RAG or Fine tuning for a domain specific QA chatbot

Hello, community.

I am trying to gather information about creating an AI powered Question Answering chatbot. I have 4 datasets, each of different size( 300000 documents, 350000 documents, 1.9 million documents,850000 documents. These are html report files but can be converted to text files). I am thinking of using a pre trained model and either fine tuning or utilizing RAG to answer users questions about domain specific data that will be in the mentioned reports and also summarize a user provided lengthy document. For summarization, I believe most models do not need further fine tuning so I was thinking of just using a model as an out of the box solution. For question answering however, according to my research, fine tuning will only change the way a model speaks but doesn’t help much with retrieving facts. Is this correct? Can RAG be implemented on a dataset of 1.9 Million files? Each file could be 40 KB so on an average the dataset could be around 74GB. The model doesn’t have to be trained or RAG shouldn’t have to be implemented on all these datasets combined but there should be a separate instance of the model for each dataset. Please let me know if RAG alone is the best option or if there are other ways of retrieval that I can use for this use case(Also, the solution has to be cost effective as we do not have a lot of manpower or computational resources)?


You are right, you definitely need to use RAG. You can run a DB locally (your own local Vector DB), and generate embeddings locally. I’d recommend looking up RAG + LangChain on Youtube to see how (but you probably already did), because this is a really common need that people have, and so there are pretty fully complete end-to-end solutions out there you can use without having to write much of the code yourself. Good luck!

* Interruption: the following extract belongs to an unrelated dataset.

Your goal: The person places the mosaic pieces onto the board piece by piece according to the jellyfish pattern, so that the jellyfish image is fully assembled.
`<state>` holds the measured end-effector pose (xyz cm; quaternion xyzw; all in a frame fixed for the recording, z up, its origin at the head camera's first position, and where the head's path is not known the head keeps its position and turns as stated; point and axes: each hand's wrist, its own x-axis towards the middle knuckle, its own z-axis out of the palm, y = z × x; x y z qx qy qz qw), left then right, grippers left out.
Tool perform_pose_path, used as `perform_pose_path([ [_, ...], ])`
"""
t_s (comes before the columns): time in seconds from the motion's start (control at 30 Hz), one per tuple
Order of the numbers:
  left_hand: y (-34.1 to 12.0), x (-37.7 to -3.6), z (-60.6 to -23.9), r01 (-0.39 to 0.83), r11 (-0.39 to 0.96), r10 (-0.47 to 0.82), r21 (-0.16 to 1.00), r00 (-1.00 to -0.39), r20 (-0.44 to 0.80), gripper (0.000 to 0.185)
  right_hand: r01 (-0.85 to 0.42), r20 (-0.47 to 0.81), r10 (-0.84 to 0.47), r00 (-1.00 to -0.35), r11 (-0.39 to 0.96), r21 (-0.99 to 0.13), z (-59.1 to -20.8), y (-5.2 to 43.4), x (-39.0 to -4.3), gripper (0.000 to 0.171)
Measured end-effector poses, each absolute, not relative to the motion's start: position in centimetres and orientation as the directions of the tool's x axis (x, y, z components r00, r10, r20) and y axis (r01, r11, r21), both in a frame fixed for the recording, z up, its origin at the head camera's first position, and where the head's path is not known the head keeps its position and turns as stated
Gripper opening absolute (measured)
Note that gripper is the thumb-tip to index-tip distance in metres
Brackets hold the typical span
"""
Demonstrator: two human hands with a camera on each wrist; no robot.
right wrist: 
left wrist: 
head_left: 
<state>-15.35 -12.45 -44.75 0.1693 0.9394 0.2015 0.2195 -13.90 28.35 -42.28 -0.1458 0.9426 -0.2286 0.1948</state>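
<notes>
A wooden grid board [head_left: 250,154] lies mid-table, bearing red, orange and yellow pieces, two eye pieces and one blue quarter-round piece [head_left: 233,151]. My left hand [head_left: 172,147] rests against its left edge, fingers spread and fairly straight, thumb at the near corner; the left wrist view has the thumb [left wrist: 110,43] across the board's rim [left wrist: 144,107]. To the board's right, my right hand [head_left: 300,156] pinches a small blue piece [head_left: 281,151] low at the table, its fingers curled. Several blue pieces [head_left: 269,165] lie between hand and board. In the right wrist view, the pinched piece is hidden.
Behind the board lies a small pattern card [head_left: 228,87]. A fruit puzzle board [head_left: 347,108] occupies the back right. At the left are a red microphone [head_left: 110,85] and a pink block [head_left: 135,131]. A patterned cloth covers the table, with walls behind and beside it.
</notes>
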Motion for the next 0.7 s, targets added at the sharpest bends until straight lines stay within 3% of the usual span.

Thank you for your response @wclayf ! The thing I am confused about is, does RAG have the capability to work on 2 Million documents(each document could be anywhere between 2 pages to 90 pages)? The implementations that I saw over the internet was for max 100K documents. Is it really the best solution for such a vast dataset?

With a massive dataset like that you will almost certainly want a local Vector DB that you run on your own machines. I think the pgvector plugin for Postgres DB is probably your best bet. I haven’t used it yet, but Postgres is really the best open source and free DB out there, and pgvector is it’s way of doing this stuff. I bet if you search youtube for “Python LangChain Vector database Postgres pgvector” you can find examples of people showing how to do it.

Thank you for explaining that! I will definitely consider your suggestion!